**Work instruction:** Copy every line below where the string "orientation" is found.

====== Records

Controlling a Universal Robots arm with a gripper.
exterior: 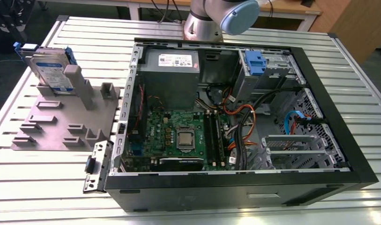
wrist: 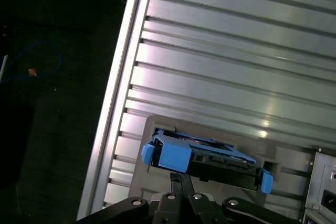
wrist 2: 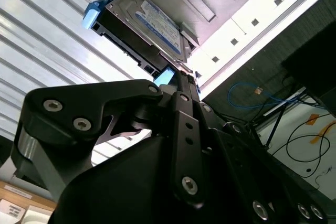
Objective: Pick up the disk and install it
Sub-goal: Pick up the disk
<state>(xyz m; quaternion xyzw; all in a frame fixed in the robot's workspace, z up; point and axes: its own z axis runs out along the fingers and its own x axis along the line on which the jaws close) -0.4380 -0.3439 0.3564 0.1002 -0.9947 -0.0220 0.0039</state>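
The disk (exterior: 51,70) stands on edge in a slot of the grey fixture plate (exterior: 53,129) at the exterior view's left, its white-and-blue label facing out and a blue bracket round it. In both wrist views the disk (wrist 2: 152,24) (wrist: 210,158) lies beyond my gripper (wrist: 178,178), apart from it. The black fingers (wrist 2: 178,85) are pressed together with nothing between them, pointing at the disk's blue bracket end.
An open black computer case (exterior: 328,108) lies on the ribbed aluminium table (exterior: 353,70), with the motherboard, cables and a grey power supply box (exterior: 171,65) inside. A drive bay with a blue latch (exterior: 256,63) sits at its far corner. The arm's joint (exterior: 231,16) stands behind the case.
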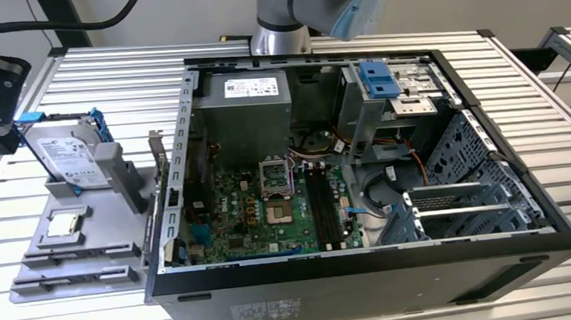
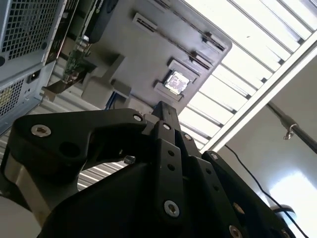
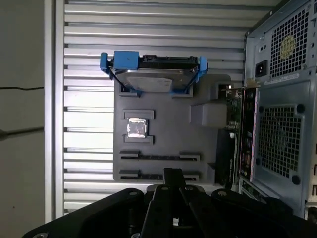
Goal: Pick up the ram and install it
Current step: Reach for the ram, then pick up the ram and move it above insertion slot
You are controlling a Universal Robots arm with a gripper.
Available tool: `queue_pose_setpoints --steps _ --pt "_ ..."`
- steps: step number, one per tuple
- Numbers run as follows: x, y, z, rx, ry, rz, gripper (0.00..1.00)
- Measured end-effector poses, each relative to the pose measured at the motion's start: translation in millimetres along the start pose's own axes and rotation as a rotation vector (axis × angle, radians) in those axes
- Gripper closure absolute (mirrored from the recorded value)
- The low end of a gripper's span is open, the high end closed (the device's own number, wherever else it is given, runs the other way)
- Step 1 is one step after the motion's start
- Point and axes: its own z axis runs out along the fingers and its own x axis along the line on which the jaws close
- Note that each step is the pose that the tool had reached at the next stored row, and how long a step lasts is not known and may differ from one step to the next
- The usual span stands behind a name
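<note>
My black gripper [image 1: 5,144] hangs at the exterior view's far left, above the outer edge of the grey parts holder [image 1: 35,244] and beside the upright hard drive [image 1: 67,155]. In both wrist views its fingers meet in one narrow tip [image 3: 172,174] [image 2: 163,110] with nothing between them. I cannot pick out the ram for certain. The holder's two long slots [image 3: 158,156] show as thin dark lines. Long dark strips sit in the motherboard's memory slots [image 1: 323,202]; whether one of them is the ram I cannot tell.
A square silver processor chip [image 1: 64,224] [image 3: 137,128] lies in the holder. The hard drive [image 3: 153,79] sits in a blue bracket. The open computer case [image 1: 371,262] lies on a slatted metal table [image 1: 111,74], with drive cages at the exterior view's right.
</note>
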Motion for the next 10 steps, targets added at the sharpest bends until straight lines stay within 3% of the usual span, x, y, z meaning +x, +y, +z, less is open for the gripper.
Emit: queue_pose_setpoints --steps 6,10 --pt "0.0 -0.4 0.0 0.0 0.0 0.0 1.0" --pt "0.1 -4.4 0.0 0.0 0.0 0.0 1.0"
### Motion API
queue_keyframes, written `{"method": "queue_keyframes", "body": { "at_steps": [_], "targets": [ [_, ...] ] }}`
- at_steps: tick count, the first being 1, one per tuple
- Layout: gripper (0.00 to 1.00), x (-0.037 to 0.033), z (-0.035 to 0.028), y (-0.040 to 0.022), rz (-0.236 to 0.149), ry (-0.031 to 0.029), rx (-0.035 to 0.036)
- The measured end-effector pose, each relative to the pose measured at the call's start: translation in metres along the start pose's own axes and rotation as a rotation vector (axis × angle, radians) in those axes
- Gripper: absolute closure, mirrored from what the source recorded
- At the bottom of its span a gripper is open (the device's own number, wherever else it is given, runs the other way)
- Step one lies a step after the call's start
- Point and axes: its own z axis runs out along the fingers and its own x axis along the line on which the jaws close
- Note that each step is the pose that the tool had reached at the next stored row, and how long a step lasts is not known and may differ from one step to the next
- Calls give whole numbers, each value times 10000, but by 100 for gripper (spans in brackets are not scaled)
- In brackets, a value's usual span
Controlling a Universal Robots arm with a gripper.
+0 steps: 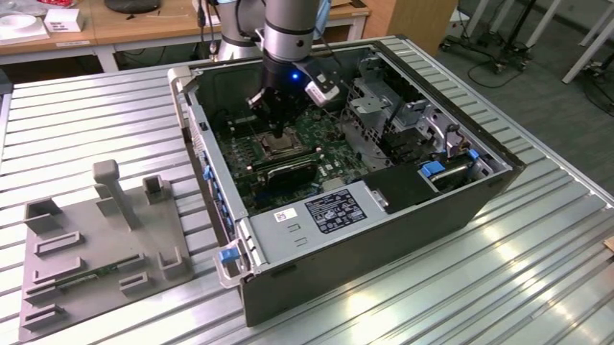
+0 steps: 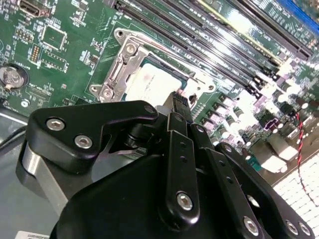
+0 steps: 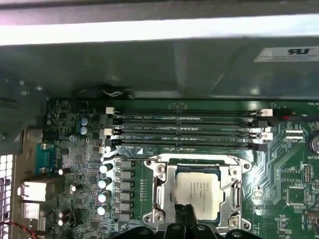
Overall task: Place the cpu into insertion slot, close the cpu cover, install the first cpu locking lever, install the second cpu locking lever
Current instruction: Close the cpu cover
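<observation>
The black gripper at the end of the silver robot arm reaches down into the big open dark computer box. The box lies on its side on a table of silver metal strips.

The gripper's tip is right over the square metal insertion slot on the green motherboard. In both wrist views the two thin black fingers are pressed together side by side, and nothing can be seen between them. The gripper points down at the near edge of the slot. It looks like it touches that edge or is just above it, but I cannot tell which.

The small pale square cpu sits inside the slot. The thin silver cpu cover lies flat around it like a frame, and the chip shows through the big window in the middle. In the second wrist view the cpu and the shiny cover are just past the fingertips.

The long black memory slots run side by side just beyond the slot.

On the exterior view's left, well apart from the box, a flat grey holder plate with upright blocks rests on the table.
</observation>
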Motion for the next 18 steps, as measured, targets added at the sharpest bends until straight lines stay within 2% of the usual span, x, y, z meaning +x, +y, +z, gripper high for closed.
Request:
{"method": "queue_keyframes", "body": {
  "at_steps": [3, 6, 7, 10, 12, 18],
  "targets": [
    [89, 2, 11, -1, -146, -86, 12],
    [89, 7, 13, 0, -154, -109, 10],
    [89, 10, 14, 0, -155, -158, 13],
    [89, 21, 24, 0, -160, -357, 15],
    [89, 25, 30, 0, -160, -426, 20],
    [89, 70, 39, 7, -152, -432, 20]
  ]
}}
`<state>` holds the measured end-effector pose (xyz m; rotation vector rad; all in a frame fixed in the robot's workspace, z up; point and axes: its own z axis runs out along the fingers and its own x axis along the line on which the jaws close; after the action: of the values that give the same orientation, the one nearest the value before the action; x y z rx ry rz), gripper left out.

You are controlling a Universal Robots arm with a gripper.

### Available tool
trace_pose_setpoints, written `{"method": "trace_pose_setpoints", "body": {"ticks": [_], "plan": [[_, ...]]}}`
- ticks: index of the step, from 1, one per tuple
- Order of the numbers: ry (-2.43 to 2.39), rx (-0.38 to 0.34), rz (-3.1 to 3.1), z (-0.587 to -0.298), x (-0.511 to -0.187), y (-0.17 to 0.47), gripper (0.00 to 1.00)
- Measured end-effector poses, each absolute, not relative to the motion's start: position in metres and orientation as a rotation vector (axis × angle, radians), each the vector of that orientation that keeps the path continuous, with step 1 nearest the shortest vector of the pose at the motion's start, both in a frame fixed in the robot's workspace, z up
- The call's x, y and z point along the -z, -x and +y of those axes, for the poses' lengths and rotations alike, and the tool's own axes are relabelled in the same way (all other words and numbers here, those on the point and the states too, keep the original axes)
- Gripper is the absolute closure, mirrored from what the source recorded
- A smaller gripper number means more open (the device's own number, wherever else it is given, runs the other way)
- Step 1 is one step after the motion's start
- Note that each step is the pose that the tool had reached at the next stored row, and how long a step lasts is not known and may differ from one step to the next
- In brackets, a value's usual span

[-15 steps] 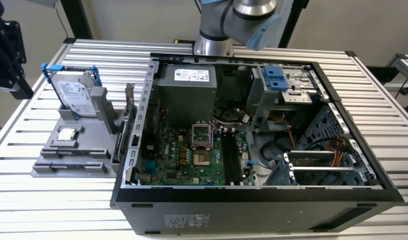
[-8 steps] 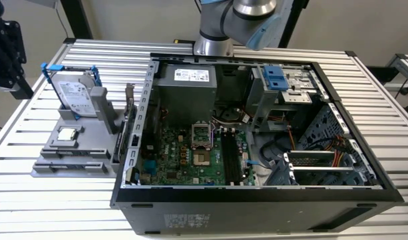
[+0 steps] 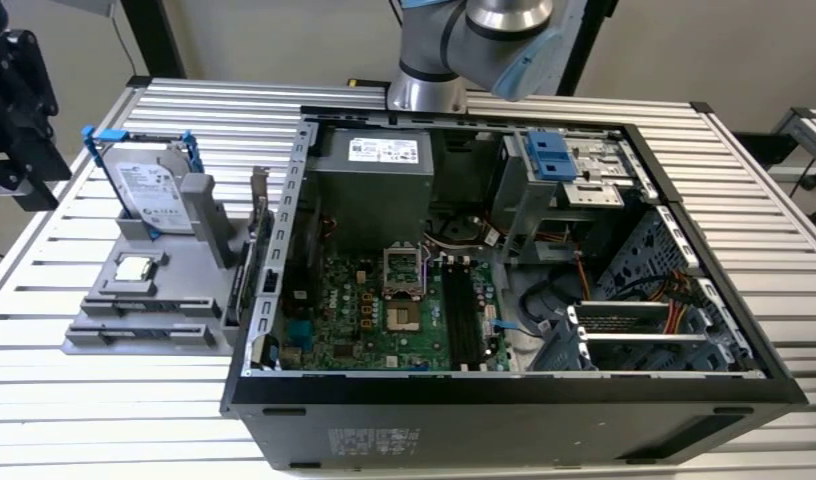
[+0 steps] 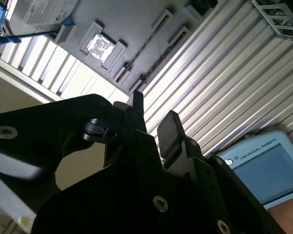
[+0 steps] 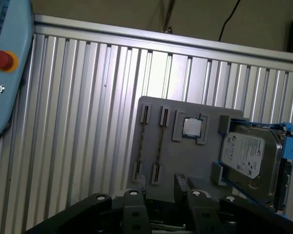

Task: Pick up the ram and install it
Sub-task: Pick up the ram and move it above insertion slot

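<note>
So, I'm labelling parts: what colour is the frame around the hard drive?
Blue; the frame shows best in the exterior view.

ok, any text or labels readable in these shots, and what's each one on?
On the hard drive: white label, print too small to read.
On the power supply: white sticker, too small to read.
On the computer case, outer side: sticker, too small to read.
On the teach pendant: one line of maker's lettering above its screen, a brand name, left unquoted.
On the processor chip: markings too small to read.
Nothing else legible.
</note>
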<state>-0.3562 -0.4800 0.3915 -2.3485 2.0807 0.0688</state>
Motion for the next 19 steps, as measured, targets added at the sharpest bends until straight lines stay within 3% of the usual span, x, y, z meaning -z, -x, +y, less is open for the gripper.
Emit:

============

**Answer for this exercise:**
`<state>` holds the measured end-effector pose (xyz m; rotation vector rad; all in a frame fixed in the robot's workspace, z up; point and axes: its own z axis runs out along the fingers and its own x axis along the line on which the jaws close; after the action: of the values that give the same orientation, the one nearest the value before the action; x y z rx ry rz), gripper left out.
- Measured end-effector poses, each absolute, not relative to the motion's start: position in metres and orientation as a rotation vector (axis × angle, radians), each the vector of that orientation that keeps the path continuous, with step 1 nearest the shortest vector of the pose at the motion's start, both in a frame fixed in the robot's workspace, z up

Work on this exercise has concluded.